Work item: The required result is an exact copy of the material from the line with "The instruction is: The" through its final line, both ends included.

------------------------------------------------------------------------

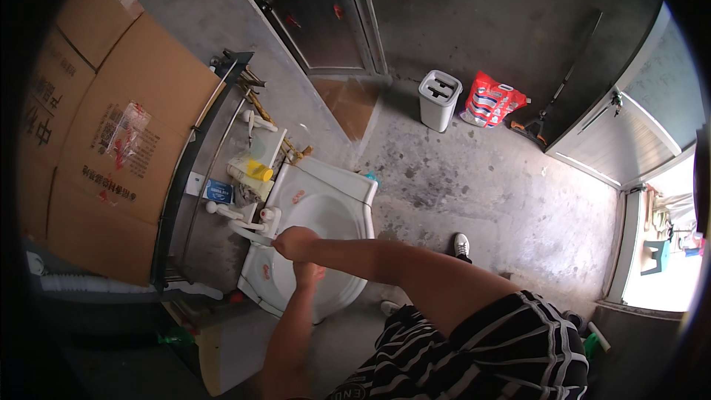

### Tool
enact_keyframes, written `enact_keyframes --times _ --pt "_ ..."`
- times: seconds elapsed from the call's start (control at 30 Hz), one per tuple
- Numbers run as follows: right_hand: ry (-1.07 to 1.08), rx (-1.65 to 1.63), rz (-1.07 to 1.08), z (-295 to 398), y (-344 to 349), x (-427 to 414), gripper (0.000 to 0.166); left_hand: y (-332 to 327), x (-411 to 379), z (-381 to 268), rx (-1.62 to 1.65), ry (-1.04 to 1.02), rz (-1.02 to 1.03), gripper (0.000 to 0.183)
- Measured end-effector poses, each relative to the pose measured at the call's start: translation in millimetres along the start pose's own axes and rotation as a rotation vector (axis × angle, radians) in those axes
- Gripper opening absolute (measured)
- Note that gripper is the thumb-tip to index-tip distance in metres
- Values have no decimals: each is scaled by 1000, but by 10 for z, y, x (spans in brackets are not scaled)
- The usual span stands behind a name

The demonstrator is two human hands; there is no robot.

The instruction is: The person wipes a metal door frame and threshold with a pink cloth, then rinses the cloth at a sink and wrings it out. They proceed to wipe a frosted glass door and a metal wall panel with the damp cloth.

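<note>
My right hand [295,242] is bent over a white washbasin [339,214], at the end of the pale curved faucet spout [251,235]. Whether it grips the spout or only lies under it, I cannot tell. My left hand [309,273] is just below, against the right one and partly covered by it; its fingers are mostly hidden. The white faucet body with a red-marked knob [268,214] rises from the basin's back rim. A yellow-capped bottle [256,169] and a blue-and-white box [219,191] sit on the ledge behind the basin.
A large cardboard sheet [150,122] stands behind a metal rack [191,133] at left. A lidded grey bin [439,103], a red bag [491,101] and a long-handled tool [555,94] stand along the far wall. An open door [627,139] is at right.
</note>
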State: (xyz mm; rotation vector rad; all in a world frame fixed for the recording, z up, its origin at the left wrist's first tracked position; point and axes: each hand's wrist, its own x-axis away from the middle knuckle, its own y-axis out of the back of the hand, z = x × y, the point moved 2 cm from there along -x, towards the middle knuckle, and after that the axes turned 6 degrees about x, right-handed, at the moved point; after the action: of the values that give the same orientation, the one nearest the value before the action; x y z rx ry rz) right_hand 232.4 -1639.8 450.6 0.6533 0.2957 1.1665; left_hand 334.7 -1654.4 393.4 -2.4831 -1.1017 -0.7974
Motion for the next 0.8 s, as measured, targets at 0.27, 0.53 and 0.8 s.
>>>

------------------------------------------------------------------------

The completed task:
The instruction is: The person wipes a metal door frame and threshold with a pink cloth, then rinses the cloth at a sink and wrings it out. They proceed to wipe a frosted glass door and a metal wall panel with the damp cloth.

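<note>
My right hand [295,242] is bent over a white washbasin [339,214], at the end of the pale curved faucet spout [251,235]. Whether it grips the spout or only lies under it, I cannot tell. My left hand [309,273] is just below, against the right one and partly covered by it; its fingers are mostly hidden. The white faucet body with a red-marked knob [268,214] rises from the basin's back rim. A yellow-capped bottle [256,169] and a blue-and-white box [219,191] sit on the ledge behind the basin.
A large cardboard sheet [150,122] stands behind a metal rack [191,133] at left. A lidded grey bin [439,103], a red bag [491,101] and a long-handled tool [555,94] stand along the far wall. An open door [627,139] is at right.
</note>
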State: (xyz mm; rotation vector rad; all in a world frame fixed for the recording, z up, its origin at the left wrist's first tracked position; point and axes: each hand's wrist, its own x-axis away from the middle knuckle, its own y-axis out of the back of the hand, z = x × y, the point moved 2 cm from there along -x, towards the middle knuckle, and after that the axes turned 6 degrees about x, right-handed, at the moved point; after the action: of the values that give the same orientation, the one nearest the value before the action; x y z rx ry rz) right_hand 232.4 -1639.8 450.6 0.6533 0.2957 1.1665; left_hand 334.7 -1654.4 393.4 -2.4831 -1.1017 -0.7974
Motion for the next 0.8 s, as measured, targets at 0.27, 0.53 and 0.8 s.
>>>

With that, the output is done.